Taiwanese Roman Catholic bishop (born 1928)

Lucas Liu Hsien-tang (劉獻堂; born 21 December 1928) is a Taiwanese prelate of the Catholic Church who served as the Bishop of the Diocese of Hsinchu in Taiwan from 1983 to 2004.

== Biography ==
Lucas Liu was born on 21 December 1928 in Tung Shung Tan, Xian (present-day Hebei Province, China). He was ordained a priest on 30 November 1956.

On 24 October 1980, Liu was appointed Coadjutor Bishop of Hsinchu, and he received episcopal consecration on 1 January 1981, with Bishop Peter Tou Pao-Zin as principal consecrator.

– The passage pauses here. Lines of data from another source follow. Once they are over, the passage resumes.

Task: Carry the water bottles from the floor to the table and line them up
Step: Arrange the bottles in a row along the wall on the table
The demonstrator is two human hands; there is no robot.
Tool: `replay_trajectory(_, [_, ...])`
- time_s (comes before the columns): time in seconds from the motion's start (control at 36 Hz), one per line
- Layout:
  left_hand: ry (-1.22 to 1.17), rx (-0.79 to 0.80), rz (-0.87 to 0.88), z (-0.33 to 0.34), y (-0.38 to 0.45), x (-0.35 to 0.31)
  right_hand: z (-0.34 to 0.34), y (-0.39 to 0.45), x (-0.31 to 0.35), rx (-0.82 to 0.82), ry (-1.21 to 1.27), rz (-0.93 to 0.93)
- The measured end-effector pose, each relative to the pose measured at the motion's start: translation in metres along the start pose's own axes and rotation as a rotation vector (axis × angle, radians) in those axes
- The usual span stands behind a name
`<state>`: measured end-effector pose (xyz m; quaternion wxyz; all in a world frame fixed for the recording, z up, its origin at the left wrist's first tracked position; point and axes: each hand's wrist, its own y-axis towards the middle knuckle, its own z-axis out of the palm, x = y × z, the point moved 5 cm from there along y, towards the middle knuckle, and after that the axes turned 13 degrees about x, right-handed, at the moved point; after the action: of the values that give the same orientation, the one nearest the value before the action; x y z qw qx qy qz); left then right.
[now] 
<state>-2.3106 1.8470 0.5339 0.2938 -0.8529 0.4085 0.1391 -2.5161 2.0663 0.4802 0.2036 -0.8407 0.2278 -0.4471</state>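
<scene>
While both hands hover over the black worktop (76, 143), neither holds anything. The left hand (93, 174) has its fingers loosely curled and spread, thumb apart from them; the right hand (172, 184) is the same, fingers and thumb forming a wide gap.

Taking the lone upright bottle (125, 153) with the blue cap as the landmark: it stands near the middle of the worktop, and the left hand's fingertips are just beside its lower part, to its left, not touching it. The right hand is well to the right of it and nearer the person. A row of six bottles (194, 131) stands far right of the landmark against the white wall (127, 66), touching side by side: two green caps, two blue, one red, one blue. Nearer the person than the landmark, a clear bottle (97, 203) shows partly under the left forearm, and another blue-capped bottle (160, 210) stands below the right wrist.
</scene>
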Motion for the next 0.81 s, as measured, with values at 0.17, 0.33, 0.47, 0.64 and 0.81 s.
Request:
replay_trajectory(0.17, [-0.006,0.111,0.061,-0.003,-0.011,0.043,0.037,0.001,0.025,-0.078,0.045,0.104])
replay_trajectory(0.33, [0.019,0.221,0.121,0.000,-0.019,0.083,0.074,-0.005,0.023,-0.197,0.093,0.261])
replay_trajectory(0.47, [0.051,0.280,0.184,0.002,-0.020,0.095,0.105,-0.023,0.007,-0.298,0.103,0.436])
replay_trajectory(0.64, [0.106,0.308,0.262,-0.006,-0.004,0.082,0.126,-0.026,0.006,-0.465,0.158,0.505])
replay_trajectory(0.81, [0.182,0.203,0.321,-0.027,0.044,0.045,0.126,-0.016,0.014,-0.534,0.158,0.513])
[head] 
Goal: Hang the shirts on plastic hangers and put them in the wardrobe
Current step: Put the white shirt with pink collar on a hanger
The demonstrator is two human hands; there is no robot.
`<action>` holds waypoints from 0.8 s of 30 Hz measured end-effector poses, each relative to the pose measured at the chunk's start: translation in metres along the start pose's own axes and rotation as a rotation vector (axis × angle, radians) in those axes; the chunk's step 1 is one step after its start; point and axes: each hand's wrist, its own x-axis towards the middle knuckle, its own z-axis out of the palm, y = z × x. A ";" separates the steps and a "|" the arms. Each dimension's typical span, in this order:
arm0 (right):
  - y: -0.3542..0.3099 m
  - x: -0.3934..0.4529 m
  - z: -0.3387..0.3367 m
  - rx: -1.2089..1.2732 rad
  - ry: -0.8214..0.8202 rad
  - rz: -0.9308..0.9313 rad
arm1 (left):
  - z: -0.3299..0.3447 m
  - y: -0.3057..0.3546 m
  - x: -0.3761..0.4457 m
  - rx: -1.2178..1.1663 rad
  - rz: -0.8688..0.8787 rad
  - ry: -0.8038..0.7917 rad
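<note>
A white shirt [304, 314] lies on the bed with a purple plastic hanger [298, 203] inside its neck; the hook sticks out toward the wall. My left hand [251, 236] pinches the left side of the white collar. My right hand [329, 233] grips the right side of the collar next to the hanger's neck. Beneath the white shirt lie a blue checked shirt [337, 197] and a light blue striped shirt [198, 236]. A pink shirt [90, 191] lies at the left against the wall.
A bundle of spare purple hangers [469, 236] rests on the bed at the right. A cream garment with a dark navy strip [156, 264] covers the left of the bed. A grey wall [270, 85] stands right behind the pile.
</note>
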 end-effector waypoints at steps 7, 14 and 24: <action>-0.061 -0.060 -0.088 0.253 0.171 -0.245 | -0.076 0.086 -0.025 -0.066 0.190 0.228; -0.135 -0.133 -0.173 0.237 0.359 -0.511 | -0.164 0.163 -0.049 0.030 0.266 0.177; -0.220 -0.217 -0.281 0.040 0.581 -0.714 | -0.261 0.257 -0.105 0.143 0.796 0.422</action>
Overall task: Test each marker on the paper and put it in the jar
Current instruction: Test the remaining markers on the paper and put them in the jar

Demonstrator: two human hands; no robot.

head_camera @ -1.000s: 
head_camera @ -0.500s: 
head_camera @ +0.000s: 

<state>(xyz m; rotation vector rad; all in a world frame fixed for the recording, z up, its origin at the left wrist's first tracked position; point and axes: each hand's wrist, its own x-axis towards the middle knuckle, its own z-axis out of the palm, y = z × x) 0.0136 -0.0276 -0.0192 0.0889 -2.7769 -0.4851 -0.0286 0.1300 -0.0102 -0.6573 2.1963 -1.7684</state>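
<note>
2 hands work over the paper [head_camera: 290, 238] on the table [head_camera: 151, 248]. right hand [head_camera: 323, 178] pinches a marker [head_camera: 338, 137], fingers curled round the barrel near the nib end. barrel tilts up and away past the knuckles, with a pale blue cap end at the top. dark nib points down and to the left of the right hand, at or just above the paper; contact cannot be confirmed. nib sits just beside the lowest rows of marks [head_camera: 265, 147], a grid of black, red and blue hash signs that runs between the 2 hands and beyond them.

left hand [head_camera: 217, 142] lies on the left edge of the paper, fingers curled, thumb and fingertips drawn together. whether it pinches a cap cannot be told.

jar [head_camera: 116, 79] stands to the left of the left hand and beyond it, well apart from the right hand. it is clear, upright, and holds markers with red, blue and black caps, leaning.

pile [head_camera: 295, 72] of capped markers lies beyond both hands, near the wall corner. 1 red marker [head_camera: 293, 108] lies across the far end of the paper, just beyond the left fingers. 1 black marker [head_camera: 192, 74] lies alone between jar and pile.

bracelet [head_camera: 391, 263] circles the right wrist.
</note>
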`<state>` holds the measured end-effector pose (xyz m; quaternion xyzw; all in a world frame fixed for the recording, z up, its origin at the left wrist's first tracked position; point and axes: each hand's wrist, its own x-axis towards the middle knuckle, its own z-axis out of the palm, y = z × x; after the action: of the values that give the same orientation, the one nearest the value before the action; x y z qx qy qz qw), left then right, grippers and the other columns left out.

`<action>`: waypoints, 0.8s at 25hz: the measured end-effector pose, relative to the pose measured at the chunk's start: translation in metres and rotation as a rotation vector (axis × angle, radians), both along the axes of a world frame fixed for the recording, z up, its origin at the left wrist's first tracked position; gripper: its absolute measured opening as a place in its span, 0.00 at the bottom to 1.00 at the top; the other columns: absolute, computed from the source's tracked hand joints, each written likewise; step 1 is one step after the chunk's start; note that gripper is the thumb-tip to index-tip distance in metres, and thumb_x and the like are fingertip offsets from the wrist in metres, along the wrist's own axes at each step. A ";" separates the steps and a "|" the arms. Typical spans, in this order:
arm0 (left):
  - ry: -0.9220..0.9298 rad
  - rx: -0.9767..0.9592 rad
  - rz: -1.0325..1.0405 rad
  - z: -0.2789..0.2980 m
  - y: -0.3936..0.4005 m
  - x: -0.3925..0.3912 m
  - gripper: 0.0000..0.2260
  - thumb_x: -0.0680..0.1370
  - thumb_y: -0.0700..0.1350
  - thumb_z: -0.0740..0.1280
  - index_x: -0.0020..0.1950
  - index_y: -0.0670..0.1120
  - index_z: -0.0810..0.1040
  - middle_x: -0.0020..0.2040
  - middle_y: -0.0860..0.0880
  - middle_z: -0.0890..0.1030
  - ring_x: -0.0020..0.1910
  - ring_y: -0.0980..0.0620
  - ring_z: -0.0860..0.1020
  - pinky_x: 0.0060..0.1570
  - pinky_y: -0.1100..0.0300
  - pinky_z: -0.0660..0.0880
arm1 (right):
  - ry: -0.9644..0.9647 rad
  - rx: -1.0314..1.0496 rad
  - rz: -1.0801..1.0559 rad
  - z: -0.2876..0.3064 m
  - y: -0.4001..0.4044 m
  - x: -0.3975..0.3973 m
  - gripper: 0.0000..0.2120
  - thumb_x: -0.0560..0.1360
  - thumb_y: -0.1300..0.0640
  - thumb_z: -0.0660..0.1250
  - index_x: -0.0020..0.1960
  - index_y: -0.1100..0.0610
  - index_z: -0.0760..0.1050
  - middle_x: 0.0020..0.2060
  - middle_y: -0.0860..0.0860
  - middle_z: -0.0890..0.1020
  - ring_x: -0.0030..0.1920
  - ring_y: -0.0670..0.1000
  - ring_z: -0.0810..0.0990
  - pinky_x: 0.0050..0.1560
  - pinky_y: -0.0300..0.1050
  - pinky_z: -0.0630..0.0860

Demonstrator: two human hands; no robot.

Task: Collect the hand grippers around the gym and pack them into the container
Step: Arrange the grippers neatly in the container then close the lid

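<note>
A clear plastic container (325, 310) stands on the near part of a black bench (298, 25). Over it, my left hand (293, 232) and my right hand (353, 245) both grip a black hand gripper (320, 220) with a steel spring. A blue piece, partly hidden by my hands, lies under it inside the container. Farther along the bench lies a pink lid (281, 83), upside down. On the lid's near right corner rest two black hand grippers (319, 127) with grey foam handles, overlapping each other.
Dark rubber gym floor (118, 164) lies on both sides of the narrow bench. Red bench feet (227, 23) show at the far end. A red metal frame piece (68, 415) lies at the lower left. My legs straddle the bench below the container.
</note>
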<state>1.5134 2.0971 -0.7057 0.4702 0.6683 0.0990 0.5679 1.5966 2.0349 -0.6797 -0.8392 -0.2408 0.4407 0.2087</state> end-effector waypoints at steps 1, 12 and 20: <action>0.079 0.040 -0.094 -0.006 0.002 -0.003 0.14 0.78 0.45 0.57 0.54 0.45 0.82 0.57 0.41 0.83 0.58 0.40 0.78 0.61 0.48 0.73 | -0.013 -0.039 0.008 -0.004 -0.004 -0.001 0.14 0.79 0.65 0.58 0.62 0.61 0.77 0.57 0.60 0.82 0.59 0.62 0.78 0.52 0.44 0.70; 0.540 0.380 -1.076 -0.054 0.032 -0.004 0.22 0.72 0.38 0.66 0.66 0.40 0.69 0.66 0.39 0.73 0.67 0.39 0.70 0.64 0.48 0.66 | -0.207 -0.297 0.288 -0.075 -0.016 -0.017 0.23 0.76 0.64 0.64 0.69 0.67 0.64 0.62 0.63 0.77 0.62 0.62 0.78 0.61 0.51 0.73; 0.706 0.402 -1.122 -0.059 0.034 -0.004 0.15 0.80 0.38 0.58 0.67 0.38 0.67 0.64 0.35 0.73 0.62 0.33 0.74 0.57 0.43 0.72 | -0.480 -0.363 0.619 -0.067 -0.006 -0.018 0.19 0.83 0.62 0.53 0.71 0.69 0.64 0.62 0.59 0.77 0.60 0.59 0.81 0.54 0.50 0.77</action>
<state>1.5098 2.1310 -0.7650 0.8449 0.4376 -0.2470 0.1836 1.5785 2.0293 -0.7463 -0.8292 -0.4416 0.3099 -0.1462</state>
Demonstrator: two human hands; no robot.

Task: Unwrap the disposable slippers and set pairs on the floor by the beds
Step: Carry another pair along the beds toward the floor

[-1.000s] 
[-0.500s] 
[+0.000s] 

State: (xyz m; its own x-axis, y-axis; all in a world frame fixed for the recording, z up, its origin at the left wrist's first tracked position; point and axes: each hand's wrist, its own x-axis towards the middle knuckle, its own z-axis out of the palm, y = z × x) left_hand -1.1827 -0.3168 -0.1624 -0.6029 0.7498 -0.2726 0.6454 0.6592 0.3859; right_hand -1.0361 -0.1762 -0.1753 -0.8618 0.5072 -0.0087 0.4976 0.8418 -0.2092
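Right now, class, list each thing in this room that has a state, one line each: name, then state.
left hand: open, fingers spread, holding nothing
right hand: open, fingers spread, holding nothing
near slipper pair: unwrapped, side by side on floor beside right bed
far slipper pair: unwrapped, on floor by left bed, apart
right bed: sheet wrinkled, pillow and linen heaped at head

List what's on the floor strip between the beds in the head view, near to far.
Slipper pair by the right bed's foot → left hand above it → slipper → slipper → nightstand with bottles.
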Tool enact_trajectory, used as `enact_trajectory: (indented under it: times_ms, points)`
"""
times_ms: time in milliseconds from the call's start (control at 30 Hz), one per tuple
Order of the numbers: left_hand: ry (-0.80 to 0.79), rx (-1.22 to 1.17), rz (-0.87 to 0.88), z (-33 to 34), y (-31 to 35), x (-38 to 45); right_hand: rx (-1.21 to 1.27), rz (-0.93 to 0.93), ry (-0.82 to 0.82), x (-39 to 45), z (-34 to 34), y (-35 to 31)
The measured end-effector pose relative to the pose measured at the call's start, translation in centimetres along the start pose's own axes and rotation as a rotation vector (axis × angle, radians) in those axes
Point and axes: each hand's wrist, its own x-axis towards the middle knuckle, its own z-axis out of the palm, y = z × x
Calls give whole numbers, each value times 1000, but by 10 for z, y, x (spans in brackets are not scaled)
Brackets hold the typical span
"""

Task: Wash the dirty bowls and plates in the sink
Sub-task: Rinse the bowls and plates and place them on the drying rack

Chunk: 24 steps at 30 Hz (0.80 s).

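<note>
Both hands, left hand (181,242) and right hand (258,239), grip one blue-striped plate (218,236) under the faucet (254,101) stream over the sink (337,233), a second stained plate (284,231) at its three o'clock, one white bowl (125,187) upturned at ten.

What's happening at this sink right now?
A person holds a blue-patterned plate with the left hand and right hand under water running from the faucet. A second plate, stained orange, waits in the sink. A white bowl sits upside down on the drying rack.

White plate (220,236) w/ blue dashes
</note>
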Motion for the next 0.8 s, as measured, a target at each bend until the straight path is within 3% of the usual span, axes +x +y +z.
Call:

He succeeded Bishop Tou as Bishop of Hsinchu on 29 June 1983.

Liu led the Catholic community of Hsinchu, a diocese in northwestern Taiwan that is part of the ecclesiastical province of Roman Catholic Archdiocese of Taipei.
On 4 December 2004, his resignation was accepted by Pope John Paul II upon reaching the customary retirement age for bishops, making him Bishop Emeritus of Hsinchu.

== Legacy ==
During his tenure, Liu participated in episcopal ministry in Taiwan and co-consecrated John Baptist Lee Keh-mien, later Bishop of Hsinchu.